Mit dem erzählerischen Trick der »rückwirkenden Verständniserweiterung« läßt Ralf Thenior Hörer oder Leser in einen vehementen Erinnerungsfluß abtreiben. Ich denke an mich: Beim ersten Hören habe ich unversehens die Bedeutung des Trappergedichts aus mir herausgeholt, – und brauchte lange, mich wieder zusammenzufinden.

Ich denke, dies Kind im Gedicht weiß seine Realität vom Lesen.
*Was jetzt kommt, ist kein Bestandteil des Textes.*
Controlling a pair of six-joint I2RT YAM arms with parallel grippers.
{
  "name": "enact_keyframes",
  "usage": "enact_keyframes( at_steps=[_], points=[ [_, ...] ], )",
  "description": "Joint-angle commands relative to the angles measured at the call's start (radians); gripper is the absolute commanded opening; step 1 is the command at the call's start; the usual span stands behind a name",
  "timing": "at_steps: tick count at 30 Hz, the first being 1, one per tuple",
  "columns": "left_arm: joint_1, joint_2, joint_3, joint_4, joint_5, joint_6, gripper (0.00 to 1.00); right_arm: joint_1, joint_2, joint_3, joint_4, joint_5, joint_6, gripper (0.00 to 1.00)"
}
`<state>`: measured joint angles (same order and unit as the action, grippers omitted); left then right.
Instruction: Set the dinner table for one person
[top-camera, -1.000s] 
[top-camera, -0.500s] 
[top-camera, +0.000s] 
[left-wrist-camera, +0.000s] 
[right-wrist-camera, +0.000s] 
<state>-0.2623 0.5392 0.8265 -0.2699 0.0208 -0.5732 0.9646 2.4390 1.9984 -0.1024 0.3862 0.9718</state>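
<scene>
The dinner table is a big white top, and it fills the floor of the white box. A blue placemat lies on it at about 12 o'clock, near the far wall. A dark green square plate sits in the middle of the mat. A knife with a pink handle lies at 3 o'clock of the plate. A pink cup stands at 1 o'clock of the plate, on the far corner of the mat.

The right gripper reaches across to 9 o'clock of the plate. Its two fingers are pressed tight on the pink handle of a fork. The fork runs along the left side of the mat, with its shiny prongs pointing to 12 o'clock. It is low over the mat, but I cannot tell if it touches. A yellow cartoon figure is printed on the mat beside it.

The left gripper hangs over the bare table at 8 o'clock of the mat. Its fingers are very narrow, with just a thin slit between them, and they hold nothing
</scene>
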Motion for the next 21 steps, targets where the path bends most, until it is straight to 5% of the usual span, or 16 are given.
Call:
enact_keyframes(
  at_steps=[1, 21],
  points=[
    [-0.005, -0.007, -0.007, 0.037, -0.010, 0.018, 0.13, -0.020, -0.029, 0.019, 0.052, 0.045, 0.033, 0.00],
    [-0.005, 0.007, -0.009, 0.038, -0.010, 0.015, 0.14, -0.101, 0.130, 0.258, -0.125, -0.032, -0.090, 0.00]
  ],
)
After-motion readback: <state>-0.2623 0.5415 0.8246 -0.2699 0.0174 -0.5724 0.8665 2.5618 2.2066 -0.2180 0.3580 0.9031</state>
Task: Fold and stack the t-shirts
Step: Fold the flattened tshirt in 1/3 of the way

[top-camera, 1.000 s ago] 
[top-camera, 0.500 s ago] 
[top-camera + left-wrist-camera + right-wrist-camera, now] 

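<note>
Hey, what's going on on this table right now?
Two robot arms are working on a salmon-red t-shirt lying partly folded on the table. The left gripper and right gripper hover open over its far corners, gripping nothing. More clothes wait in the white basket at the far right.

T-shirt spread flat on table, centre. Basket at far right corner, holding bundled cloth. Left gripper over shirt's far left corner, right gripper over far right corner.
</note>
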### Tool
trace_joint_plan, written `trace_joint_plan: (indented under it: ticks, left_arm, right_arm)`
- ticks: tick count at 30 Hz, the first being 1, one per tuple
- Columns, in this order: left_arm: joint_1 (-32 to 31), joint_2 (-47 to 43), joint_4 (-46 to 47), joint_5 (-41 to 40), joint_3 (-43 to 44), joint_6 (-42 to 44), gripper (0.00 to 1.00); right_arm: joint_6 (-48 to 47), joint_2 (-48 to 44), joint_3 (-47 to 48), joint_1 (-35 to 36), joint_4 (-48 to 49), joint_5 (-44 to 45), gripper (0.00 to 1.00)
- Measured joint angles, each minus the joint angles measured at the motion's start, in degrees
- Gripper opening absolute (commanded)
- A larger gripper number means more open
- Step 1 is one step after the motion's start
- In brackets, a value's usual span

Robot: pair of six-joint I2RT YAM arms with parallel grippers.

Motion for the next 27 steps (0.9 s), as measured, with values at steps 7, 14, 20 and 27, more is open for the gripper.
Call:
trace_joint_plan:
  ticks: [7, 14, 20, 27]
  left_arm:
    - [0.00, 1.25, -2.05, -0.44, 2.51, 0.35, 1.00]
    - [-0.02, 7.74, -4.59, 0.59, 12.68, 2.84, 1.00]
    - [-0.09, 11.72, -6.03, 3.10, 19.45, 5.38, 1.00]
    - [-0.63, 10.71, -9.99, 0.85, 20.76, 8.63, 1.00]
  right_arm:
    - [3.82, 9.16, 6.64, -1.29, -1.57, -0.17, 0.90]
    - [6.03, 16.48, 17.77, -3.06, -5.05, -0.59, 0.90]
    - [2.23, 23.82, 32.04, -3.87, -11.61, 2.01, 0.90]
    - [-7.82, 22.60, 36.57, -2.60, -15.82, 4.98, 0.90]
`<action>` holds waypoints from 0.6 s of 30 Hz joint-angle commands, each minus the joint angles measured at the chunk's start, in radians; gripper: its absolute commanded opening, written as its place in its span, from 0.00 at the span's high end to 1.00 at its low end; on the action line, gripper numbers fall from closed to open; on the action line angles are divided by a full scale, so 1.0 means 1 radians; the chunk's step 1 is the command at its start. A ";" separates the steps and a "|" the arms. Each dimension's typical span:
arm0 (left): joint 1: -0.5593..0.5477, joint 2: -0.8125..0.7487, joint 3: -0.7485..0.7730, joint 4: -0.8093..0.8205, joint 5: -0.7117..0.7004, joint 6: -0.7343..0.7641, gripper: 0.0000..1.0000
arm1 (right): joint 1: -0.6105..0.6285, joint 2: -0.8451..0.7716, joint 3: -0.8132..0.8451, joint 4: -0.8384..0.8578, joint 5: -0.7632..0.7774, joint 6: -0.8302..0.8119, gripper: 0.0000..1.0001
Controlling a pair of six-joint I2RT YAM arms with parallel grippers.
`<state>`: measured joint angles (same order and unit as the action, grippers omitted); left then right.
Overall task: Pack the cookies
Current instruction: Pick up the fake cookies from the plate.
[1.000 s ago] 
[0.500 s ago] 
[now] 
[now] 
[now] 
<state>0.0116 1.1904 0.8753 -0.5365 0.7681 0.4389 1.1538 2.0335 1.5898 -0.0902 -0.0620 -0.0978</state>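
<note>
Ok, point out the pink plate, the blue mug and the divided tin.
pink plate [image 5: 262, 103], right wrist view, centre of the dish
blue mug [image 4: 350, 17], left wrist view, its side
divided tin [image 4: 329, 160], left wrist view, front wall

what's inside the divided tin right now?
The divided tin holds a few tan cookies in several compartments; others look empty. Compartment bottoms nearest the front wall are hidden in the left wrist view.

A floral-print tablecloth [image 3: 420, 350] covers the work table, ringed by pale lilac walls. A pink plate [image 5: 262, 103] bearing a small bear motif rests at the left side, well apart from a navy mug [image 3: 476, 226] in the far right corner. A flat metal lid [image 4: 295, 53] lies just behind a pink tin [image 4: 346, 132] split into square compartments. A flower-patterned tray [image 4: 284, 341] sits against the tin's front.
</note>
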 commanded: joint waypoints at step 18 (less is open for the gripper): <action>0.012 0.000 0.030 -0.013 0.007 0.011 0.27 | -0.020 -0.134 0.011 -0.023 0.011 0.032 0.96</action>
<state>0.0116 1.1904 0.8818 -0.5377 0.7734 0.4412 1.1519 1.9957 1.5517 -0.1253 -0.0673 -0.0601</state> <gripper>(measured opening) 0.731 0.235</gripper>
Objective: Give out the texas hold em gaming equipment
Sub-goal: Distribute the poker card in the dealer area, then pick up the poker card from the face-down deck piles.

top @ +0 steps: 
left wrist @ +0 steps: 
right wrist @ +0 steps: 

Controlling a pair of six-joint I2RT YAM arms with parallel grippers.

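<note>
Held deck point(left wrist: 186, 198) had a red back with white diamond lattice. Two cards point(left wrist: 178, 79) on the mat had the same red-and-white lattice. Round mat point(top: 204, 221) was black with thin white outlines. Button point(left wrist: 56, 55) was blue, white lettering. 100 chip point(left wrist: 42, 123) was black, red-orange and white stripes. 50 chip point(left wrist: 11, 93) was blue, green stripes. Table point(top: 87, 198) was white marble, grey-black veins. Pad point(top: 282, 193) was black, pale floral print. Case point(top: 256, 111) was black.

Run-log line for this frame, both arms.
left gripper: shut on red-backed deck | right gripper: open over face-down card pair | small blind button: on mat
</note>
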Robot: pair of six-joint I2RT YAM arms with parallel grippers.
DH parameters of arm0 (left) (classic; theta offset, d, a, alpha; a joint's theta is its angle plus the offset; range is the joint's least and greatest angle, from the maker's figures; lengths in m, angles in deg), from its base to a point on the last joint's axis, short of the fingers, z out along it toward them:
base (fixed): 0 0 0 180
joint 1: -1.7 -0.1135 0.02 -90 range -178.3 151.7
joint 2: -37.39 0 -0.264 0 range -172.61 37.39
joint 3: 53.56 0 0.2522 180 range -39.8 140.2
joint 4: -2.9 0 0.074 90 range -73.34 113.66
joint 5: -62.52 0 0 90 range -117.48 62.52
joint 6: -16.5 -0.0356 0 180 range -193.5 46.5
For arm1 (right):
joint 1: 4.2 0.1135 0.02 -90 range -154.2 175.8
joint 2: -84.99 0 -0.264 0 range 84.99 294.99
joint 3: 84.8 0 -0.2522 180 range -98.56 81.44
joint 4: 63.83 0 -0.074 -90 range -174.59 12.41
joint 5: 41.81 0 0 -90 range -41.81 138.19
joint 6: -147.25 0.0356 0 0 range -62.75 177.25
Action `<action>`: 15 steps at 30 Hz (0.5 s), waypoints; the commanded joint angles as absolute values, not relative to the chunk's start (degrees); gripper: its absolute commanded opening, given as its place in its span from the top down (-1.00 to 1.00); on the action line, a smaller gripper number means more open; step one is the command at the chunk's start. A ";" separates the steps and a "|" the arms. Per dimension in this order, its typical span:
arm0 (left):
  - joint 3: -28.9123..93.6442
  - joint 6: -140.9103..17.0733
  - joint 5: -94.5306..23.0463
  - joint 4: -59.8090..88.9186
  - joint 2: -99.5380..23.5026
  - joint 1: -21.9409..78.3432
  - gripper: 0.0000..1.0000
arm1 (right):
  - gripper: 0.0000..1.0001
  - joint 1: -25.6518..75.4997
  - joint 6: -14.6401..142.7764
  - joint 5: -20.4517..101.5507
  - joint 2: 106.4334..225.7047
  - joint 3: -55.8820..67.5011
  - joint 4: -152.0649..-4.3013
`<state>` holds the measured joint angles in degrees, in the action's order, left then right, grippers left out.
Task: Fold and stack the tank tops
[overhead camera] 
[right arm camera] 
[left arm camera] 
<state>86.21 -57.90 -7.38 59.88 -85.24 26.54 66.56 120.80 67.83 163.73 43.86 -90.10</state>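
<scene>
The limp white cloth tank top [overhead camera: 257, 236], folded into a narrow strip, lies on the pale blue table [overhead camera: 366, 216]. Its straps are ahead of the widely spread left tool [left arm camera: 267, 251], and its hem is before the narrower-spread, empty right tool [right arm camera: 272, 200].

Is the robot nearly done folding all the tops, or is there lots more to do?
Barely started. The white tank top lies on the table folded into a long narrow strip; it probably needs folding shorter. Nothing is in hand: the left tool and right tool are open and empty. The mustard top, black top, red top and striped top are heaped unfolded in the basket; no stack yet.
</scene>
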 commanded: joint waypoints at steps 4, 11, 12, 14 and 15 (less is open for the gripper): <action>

Nur dabei können diese Ansammlungen von Trappern, Gauchos, Peones, Großwildjägern, Cowboys, Forschungsreisenden, Goldgräbern, Scouts und Prärien, Sierras, Llanos, Savannen, Steppen, Mesas, Dschungeln, Wäldern, Wüsten, Rocky Mountains zusammenkommen – und durcheinandergeraten. – So gehört wohl auch der Trapper mit einem deutschen »a« ausgesprochen: TrApper.

Ralf Thenior wurde 1945 geboren, lebte zwischenhin eine Weile in Hamburg und jetzt auf dem flachen westfälischen Lande *). Sein Gedicht vom Trapper eröffnet die Gedichtsammlung »Traurige Hurras«, die 1977 in der AutorenEdition erschien. Dort steht es zusammen mit »Alfons aus der Wundertütenfabrik«, mit »Poetryreading in der Lower East Side« und dem »Geheimnis des verschwundenen Professors«, – wo Tim sanft auf dem Stuhl landet, auf dem er die ganze Zeit saß, und dann verloren geht im Orient. Ein weiterer Band mit Gedichten und Prosa folgte 1980 bei Klett-Cotta: »Sprechmaschine Pechmarie«. Da springen, wie geölt, die Kröten aus dem Mund.

Kommentar von Robert Wohlleben

Ralf Thenior: Traurige Hurras. Gedichte und Kurzprosa.
Mit einem Nachwort von Helmut Heißenbüttel.
AutorenEdition bei C. Bertelsmann, München 1977. S. 11

*) Ralf Thenior lebt als freier Schriftsteller in Dortmund.